An employee and a patient at an intensive care unit at the Republican Clinical Hospital treating patients with confirmed or suspected coronavirus infection.
Yegor Aleyev | TASS | Getty Images
Hospitals across the United States are desperately trying to ramp up volume after months where they saw far fewer patients than usual.
In March and April, many hospitals cancelled or delayed elective procedures to make space for a potential flood of Covid-19 patients. Because of that, hospitals were losing millions of dollars per day just staying open. In April, the American Hospital Association estimated that hospitals were bleeding more than $50 billion per month.
The situation is improving for many health systems now, as patients are starting to reschedule their procedures and overall volumes are increasing as the country reopens.
“We were losing $5 million per day, and now it’s just a few million,” said Dr. Bob Wachter, chairman of the department of medicine at UC San Francisco. Dr. Wachter expects that UCSF’s hospitals will lose $600 to $700 million this year alone.
Some health systems can afford the hit, particularly if there aren’t major flareups of Covid-19 in the fall and winter that force them to suspend normal operations again.
But others won’t make it.
Health industry experts told CNBC that that many hospitals will go bankrupt or consolidate in the coming months, even though some will have access to financial aid. Nathan Kaufman, a strategic advisor to hospitals, notes that emergency room visits are still below usual volumes, which will have a major impact. Kaufman notes that hospitals had their “worst month ever” for operating margins in April.
“Indirectly, these emergency room visits impact about 40 percent of the non-Covid-19 revenue of a hospital,” he said.
“Many standalone hospitals won’t survive as an independent enterprise.”
Laying bare how health systems work
In theory, hospitals should be thriving during a pandemic, as they’re more essential than ever.
But most have been struggling in the United States.
That’s because these hospitals, with some notable exceptions, are paid based on the number of procedures they perform whether that’s a surgery or an X-ray at their imaging center. They make money on some patients and lose money on others. Most try to fill their beds to capacity, because it’s more challenging to get reimbursed by caring for patients remotely.
“Many hospitals live on fairly thin margins,” said Dr. Wachter. “Think of health systems as having an economic hydraulic system that’s driven mostly by procedures on patients with commercial insurance plans. That covers a lot of the things we do at a loss.” Hospitals say they will often lose money caring for Medicare and Medicaid patients.
During the Covid-19 pandemic, these hospitals saw far fewer emergency room visits, in part because patients were nervous about exposure. Those emergency rooms drive a lot of revenue in the form of tests and procedures. Hospitals also delayed many surgical procedures, including knee and hip replacements.
In the end, many did not see the influx of Covid-19 patients they expected, including UC San Francisco.

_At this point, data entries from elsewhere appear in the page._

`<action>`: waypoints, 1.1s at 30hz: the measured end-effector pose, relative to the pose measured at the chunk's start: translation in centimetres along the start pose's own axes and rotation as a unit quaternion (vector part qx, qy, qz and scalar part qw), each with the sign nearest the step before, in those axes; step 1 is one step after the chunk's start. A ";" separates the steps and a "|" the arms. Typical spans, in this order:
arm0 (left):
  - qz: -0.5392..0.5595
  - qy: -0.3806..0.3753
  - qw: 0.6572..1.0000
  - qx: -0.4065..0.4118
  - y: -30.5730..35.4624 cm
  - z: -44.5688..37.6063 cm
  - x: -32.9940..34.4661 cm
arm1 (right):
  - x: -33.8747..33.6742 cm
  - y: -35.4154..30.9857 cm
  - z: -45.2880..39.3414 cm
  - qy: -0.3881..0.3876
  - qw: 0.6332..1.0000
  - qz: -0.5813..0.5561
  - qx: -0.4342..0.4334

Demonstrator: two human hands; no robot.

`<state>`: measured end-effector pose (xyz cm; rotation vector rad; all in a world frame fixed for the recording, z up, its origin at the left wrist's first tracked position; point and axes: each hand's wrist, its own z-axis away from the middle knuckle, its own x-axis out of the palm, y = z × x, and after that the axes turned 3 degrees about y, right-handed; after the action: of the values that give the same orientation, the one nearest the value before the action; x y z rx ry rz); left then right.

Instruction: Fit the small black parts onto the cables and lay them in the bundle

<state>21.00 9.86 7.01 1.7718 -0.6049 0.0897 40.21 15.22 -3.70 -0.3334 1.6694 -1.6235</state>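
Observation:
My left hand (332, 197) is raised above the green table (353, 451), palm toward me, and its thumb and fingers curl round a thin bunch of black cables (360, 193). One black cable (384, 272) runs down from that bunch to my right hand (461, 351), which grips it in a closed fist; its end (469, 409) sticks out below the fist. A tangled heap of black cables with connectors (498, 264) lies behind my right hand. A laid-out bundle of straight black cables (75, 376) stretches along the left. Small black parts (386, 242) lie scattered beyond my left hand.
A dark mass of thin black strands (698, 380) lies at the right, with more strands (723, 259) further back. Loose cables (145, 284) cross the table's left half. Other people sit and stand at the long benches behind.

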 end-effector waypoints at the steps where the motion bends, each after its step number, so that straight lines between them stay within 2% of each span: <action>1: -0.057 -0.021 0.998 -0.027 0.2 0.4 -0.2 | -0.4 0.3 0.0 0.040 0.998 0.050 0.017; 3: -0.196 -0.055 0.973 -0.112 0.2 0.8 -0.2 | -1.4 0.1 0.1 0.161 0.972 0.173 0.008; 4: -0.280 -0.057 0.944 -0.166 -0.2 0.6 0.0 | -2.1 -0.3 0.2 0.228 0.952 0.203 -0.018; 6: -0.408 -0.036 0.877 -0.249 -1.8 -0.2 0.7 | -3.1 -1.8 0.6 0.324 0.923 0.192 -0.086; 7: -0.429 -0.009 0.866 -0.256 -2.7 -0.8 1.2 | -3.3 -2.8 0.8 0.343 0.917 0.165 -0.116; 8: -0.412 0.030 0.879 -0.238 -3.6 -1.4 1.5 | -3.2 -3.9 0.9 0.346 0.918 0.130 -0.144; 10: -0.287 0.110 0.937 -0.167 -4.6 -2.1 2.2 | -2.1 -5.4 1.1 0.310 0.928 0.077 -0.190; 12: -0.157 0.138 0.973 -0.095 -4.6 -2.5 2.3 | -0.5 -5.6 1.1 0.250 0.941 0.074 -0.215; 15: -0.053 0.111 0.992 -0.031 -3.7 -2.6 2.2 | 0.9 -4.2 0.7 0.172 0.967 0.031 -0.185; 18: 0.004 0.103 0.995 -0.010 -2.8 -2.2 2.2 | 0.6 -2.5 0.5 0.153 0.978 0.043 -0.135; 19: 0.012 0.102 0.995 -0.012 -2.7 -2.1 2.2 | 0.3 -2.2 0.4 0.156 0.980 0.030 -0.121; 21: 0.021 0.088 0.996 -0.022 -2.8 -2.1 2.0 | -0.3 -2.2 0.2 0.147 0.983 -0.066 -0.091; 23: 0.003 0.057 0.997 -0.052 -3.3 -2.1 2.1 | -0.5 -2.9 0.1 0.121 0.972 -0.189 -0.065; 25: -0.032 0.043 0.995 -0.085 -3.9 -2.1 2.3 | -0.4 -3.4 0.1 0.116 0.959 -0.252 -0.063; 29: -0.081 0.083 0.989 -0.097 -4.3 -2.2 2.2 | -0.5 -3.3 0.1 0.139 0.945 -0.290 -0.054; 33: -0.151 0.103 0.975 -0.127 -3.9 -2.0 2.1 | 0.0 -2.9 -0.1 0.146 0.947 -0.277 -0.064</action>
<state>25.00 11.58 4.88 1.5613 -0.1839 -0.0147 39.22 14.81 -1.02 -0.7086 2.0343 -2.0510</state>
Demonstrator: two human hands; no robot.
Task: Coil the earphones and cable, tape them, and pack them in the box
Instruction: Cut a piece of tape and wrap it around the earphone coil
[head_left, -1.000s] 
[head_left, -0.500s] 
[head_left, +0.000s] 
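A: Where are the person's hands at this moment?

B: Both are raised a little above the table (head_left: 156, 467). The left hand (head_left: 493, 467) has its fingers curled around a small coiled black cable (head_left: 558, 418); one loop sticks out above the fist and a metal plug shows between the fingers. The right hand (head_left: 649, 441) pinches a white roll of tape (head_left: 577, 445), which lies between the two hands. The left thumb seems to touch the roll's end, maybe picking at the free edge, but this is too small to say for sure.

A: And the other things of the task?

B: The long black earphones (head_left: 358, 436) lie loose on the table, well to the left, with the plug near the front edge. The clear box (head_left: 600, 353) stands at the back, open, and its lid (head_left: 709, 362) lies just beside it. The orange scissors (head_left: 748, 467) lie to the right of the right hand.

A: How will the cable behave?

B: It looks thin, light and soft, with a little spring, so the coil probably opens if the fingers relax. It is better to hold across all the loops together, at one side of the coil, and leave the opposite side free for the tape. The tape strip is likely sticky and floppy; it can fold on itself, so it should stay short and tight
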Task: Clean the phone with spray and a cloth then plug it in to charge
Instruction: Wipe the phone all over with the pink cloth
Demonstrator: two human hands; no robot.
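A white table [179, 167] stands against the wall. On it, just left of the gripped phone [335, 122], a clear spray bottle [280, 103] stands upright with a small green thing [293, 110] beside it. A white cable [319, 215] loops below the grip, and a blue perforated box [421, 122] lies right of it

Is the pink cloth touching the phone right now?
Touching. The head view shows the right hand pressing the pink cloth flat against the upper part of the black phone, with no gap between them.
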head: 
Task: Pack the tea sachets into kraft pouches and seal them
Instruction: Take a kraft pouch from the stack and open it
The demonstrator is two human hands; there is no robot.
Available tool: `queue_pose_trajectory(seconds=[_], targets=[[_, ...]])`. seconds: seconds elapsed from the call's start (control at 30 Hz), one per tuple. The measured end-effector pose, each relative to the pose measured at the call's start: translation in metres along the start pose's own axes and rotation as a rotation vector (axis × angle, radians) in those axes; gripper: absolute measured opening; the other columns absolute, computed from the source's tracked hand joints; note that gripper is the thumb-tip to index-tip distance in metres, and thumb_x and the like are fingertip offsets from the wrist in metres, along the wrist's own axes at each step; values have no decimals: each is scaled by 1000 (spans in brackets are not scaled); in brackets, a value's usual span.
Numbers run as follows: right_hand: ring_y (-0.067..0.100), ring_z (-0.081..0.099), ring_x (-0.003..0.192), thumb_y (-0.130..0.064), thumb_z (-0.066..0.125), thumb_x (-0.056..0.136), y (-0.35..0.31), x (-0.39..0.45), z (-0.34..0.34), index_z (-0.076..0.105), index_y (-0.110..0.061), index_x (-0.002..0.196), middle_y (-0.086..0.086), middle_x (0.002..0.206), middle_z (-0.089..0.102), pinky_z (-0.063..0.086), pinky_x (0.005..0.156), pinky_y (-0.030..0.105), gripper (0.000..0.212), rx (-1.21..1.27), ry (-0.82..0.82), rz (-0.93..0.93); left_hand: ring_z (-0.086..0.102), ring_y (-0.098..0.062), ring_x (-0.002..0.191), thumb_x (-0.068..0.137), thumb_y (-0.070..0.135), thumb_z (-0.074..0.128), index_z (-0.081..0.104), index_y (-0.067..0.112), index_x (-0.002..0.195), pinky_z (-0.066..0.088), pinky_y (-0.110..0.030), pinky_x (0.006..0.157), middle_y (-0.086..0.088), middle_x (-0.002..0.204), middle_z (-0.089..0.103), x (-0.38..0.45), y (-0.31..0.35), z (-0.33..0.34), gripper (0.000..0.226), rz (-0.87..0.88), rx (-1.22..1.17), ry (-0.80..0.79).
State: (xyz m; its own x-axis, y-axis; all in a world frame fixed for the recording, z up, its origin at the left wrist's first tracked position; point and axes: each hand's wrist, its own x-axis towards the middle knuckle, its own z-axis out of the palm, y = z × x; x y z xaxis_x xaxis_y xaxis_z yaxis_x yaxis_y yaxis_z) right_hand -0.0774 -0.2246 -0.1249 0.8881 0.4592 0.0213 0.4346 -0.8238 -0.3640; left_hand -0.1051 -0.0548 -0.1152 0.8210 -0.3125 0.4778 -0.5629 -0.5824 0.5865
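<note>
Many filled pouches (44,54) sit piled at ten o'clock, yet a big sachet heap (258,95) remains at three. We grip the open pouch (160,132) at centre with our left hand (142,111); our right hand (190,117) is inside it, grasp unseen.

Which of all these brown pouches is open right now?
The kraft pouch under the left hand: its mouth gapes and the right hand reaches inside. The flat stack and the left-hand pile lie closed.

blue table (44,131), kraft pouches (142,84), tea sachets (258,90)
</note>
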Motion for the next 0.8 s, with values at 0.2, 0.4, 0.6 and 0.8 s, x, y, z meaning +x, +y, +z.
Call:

“Their economics are hit when you clear out your entire hospital for months for all your revenue-generating business in preparation for the curve or wave,” said Amir Dan Rubin, the CEO of One Medical and the former president and CEO of Stanford Healthcare. “And for most places across the United States, it didn’t happen in a very good way.”
Virtual is exploding, but it’s not as profitable
There’s been a ton of focus on the explosion of telemedicine, as hospitals have shifted to caring for patients from their homes. The spikes in usage have been monumental. One health system, Ochsner Health in New Orleans, completed more than 120,000 virtual visits by May — up from a paltry total of 3,300 for all of 2019.
The acceleration has been profound, driving the stock prices of telemedicine providers higher and encouraging privately held ones to consider an IPO, despite economic uncertainty.
But telemedicine does not provide as much revenue to hospitals as in-person care. The situation has improved significantly during the pandemic, with the federal government and some commercial health plans providing greater reimbursement for online care. But as Wachter notes, treating a patient in person also lets hospitals collect facility and technical fees, and possibly add procedures that can’t be done remotely, like a lab test or an X-ray.
Wachter expects UCSF to keep providing telemedicine options while Covid-19 continues to represent a health risk. But many hospitals will focus on getting in-person patient volumes back up, particularly given that some of the regulations that are making telemedicine a lot easier might be rolled back.
Meanwhile, the crisis could be a boon for start-ups that can clearly demonstrate how health systems can save money or generate revenue. For instance, companies that help hospitals improve their revenue by working within the electronic medical system, or are automate some function that helps get patients in the door, could thrive, according to Bijan Salehizadeh, founder and director of the health care-focused fund Navimed Capital.
But lot of artificial intelligence start-ups will suffer because the value proposition is often more theoretical and less immediate.
“If it’s not mission-critical,” said Salehizadeh, “I’d say it’s dead in the water.”